## WHAT YOU HAVE TO DO
The records that follow are to be transcribed in full, without their images.

## LISTED RECORDS
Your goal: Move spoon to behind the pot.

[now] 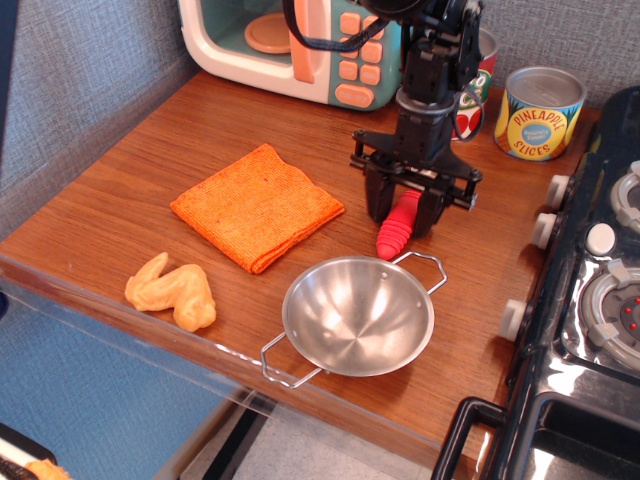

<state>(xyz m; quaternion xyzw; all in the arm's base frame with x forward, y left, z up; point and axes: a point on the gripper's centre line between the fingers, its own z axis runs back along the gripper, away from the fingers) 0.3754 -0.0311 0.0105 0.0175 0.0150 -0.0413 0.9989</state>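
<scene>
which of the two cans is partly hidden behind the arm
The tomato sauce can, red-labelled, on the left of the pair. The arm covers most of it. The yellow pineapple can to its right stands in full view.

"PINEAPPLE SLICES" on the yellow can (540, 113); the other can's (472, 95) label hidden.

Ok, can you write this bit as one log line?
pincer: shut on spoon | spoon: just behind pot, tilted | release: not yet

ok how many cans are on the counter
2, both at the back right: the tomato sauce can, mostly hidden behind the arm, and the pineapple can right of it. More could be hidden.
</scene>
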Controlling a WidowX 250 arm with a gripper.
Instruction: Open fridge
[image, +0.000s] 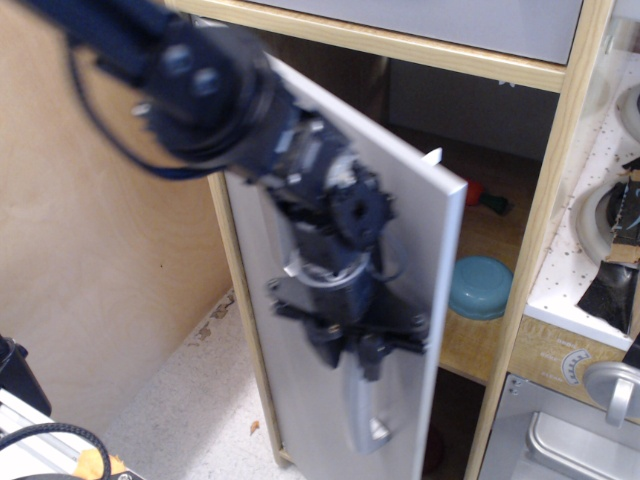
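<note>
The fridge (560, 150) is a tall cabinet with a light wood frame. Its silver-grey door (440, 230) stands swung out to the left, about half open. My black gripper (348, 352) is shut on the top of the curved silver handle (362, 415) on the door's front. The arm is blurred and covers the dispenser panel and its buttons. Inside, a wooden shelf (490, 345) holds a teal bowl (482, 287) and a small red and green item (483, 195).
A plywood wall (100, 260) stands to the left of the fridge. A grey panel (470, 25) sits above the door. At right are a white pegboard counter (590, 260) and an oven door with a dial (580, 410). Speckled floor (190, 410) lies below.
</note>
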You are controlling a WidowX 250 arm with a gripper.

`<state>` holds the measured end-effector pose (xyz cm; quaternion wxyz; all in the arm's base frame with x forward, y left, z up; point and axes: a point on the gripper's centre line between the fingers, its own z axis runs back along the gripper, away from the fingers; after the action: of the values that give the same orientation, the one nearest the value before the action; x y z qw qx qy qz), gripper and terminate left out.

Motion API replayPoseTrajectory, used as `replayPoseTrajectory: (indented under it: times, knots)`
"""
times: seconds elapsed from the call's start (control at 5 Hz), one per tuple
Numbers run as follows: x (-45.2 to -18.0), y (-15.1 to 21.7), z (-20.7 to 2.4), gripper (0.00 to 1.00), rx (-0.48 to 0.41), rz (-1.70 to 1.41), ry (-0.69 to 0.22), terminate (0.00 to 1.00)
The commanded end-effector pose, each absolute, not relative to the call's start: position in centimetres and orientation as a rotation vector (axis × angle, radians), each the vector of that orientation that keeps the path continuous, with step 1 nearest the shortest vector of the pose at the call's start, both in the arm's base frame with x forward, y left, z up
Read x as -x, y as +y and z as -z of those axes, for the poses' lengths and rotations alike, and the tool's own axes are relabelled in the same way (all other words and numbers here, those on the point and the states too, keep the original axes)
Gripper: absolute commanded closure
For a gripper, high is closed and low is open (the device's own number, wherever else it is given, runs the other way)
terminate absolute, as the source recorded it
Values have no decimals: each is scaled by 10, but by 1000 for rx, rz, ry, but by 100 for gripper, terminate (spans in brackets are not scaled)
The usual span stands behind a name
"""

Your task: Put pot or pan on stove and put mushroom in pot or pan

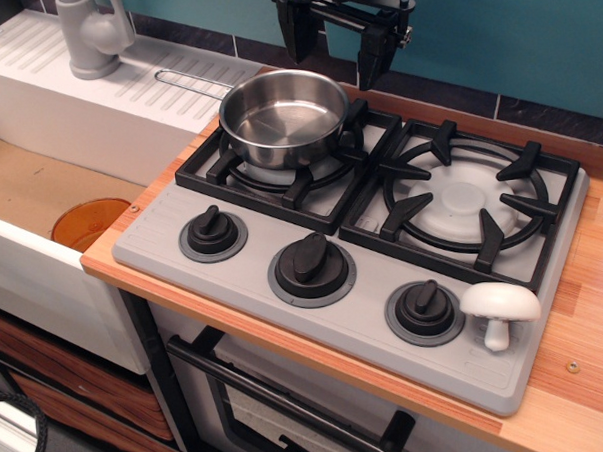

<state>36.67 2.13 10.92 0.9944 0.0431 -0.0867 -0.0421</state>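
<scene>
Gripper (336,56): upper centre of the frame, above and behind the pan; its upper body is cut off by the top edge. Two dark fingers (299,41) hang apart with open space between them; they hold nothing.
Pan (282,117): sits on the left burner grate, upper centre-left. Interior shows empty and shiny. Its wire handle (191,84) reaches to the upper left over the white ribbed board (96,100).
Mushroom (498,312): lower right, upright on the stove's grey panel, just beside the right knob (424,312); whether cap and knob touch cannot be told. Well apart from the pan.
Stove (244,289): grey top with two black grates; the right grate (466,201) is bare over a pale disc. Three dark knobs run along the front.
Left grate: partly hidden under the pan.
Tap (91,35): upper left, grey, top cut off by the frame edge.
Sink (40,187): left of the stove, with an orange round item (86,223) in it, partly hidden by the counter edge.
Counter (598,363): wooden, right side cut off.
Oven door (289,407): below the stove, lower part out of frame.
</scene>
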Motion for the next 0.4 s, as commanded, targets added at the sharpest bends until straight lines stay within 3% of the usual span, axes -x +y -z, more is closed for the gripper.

## YOUR SOLUTION
Your goal: Move spoon to behind the pot.

[now] 

<state>(xyz m; quaternion xyzw; all in the arm's base frame with x forward, y left, z up; point and axes: a point on the gripper's centre line between the fingers, its own z axis runs back along the gripper, away from the fingers) 0.3754 -0.0311 0.0105 0.0175 0.0150 -0.0413 0.9989</state>
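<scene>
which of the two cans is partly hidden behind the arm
The tomato sauce can, red-labelled, on the left of the pair. The arm covers most of it. The yellow pineapple can to its right stands in full view.

"PINEAPPLE SLICES" on the yellow can (540, 113); the other can's (472, 95) label hidden.

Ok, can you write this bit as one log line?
pincer: shut on spoon | spoon: just behind pot, tilted | release: not yet

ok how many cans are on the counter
2, both at the back right: the tomato sauce can, mostly hidden behind the arm, and the pineapple can right of it. More could be hidden.
</scene>
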Controlling a WidowX 250 arm with a gripper.
Instruction: Open fridge
[image, +0.000s] 
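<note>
The fridge (560, 150) is a tall cabinet with a light wood frame. Its silver-grey door (440, 230) stands swung out to the left, about half open. My black gripper (348, 352) is shut on the top of the curved silver handle (362, 415) on the door's front. The arm is blurred and covers the dispenser panel and its buttons. Inside, a wooden shelf (490, 345) holds a teal bowl (482, 287) and a small red and green item (483, 195).
A plywood wall (100, 260) stands to the left of the fridge. A grey panel (470, 25) sits above the door. At right are a white pegboard counter (590, 260) and an oven door with a dial (580, 410). Speckled floor (190, 410) lies below.
</note>
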You are controlling a WidowX 250 arm with a gripper.

`<state>` holds the measured end-effector pose (xyz cm; quaternion wxyz; all in the arm's base frame with x forward, y left, z up; point and axes: a point on the gripper's centre line between the fingers, its own z axis runs back along the gripper, away from the fingers; after the action: of the values that give the same orientation, the one nearest the value before the action; x y z qw qx qy qz), gripper and terminate left out.

Motion API replayPoseTrajectory, used as `replayPoseTrajectory: (indented under it: times, knots)`
"""
times: seconds elapsed from the call's start (control at 5 Hz), one per tuple
Numbers run as follows: x (-45.2 to -18.0), y (-15.1 to 21.7), z (-20.7 to 2.4), gripper (0.00 to 1.00), rx (-0.48 to 0.41), rz (-1.70 to 1.41), ry (-0.69 to 0.22), terminate (0.00 to 1.00)
The commanded end-effector pose, each absolute, not relative to the call's start: position in centimetres and orientation as a rotation vector (axis × angle, radians), each the vector of that orientation that keeps the path continuous, with step 1 nearest the shortest vector of the pose at the call's start, both in the arm's base frame with x forward, y left, z up
Read x as -x, y as +y and z as -z of those axes, for the poses' lengths and rotations alike, and the tool's own axes are relabelled in the same way (all other words and numbers here, those on the point and the states too, keep the original axes)
Gripper: absolute commanded closure
For a gripper, high is closed and low is open (the device's own number, wherever else it is given, runs the other way)
terminate absolute, as the source recorded it
Values have no decimals: each is scaled by 10, but by 1000 for rx, rz, ry, but by 100 for gripper, terminate (spans in brackets are not scaled)
The usual span stands behind a name
"""

Your task: Put pot or pan on stove and put mushroom in pot or pan


<state>36.67 2.13 10.92 0.9944 0.0431 -0.0867 -0.0421</state>
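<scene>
Gripper (336,56): upper centre of the frame, above and behind the pan; its upper body is cut off by the top edge. Two dark fingers (299,41) hang apart with open space between them; they hold nothing.
Pan (282,117): sits on the left burner grate, upper centre-left. Interior shows empty and shiny. Its wire handle (191,84) reaches to the upper left over the white ribbed board (96,100).
Mushroom (498,312): lower right, upright on the stove's grey panel, just beside the right knob (424,312); whether cap and knob touch cannot be told. Well apart from the pan.
Stove (244,289): grey top with two black grates; the right grate (466,201) is bare over a pale disc. Three dark knobs run along the front.
Left grate: partly hidden under the pan.
Tap (91,35): upper left, grey, top cut off by the frame edge.
Sink (40,187): left of the stove, with an orange round item (86,223) in it, partly hidden by the counter edge.
Counter (598,363): wooden, right side cut off.
Oven door (289,407): below the stove, lower part out of frame.
</scene>
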Motion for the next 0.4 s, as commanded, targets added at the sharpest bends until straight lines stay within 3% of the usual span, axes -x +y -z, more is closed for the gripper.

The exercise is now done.